А когда вышли, оказалось, что там много народу. Ихнего народу — попадались незнакомые, видимо, те, кто утром в лес уходил. Некоторые смотрели наверх, где громадный воздушный шар, золотистый, блестящий, медленно плыл по розоватому вечернему небу прямо на нас, как парусный корабль; несколько, видно, мужиков возились с какими-то скобами и канатами — наверно, чтобы его привязать, когда причалит. Скобы были вделаны, похоже, давно и насовсем: нормальное тут дело — принимать воздушные шары.
Крыша была широкая, во мху и с бортиками. Чисто по размеру на неё и вертолёт бы поместился без проблем — правда, не факт, что выдержала бы вертолёт. Никакой черепицы, никакого рубероида, никаких вообще таких вещей, которые удерживают воду — я ещё подумал, что, по идее, течь должна такая крыша.
Но самое оно — что ничего спецназовского я не видел и не чувствовал. Чебурашки друганов ждали и встречали, такое было чувство. И, вроде, обрадовались, когда нас увидели.
Цвик с довольным видом подбежал к Диньке, в нос его нюхать. Нгилан всех нюхнул по разику — убедился, что нам лучше, не иначе. Лангри с Разумовским натурально обнюхался, цирк смотреть. Потом ещё эта маленькая блондиночка, с блохами, забрала тарелку у Калюжного, а тот как-то смутился, потерялся и сперва тарелку потянул к себе, а потом сунул ней — она захихикала и зачирикала, совсем как наши девчонки. И все улыбались, показывали на шар: «Цин-цин, вин-вин, цин-вин», — и задирали головы.
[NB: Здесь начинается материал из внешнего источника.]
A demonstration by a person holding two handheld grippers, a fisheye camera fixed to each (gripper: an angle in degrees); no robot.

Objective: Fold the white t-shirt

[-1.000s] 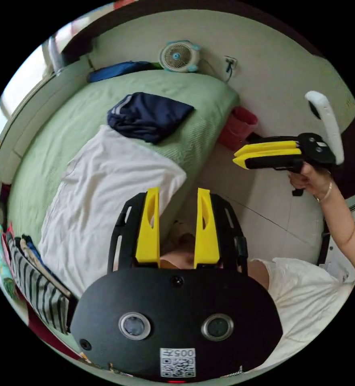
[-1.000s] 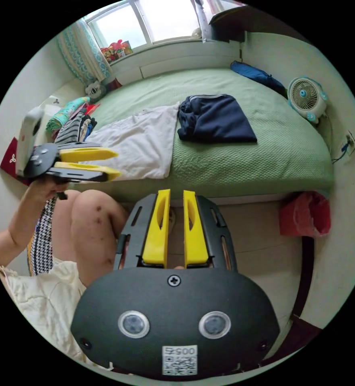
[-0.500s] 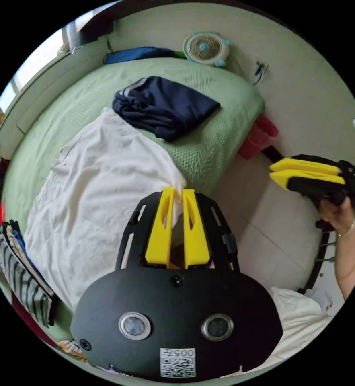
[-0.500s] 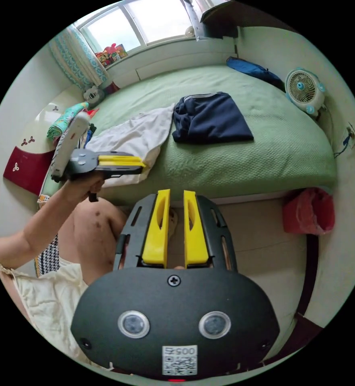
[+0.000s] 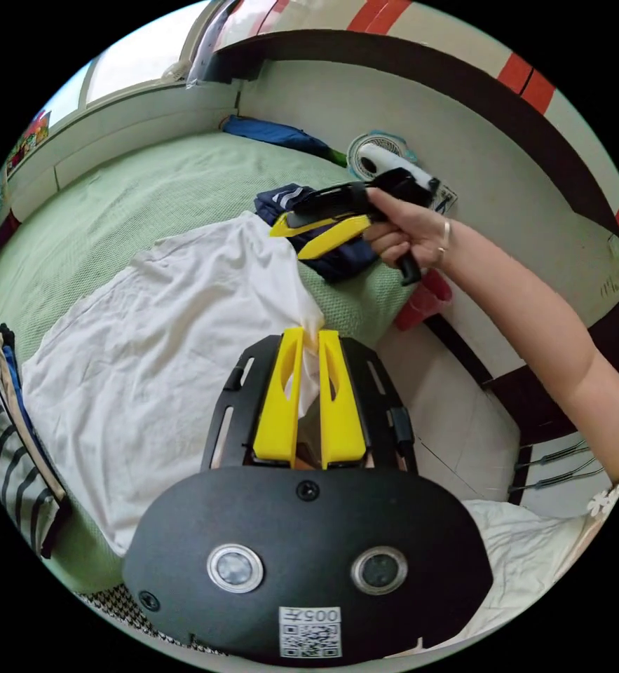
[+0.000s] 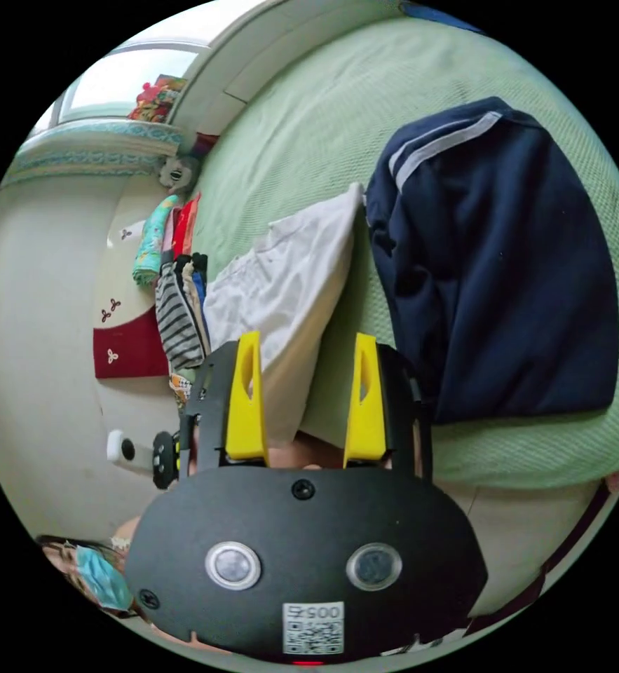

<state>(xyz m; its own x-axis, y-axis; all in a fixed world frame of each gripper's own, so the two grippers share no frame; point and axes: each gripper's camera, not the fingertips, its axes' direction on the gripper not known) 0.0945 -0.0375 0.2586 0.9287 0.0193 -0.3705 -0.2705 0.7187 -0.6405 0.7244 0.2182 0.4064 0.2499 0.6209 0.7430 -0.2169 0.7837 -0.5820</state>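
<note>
The white t-shirt (image 5: 162, 336) lies spread on the green bed (image 5: 113, 203). My left gripper (image 5: 308, 335) is shut on a bunched corner of it at the bed's edge, lifting the cloth slightly. In the left gripper view my right gripper (image 5: 291, 242) hangs open above the shirt's far edge, held by a hand (image 5: 411, 231). In the right gripper view the right gripper (image 6: 308, 343) has its jaws wide apart over the white t-shirt (image 6: 288, 294), touching nothing that I can see.
A folded navy garment (image 6: 505, 266) lies on the bed beside the shirt. A stack of striped and coloured clothes (image 6: 176, 308) sits at the bed's other end. A small fan (image 5: 376, 151) and a red bin (image 5: 421, 301) stand by the wall past the bed.
The right gripper swung from beside the bed to above the shirt's far edge and opened its jaws. The left gripper closed on the shirt's corner and has stayed shut on it.
</note>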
Рыженькая в бусах подошла ко мне, мёдом от неё пахло, как духами, а носик оказался влажный, как у кошки. Я её понюхал, как тут по вежливости полагалось — и прямо напротив вышли её глаза, почти наши, тёмные, влажные… улыбнулась, дотронулась своим обезьяньим пальчиком…
И вдруг меня как током шарахнуло. Прямо тряхануло — она испугалась, зацокала, стала меня гладить по руке. Я ей покивал, тоже погладил — ну да, что-то вдруг дёрнуло, бывает, нервный, мол — но так и не успокоился до конца.
У всех чебурашек-то — не руки, а обезьяньи лапы. В шерсти с тыльной стороны, а ладонь — ну, не похожа там кожа на нашу совсем. А вот во сне у меня — у ТЕХ — были руки.
Человеческие руки.
Оборудование здешнее, местное, а руки — человеческие. Чётко видел, помню.
Стал вспоминать ещё — вспомнил, что не только руки, а всё. Вот это номер.
Мне, оказывается, снилось, что нас — свои. Но тут. Из-за того, что тут — и показалось, что чебурашки. Но в натуре… вот тебе и ясновидение.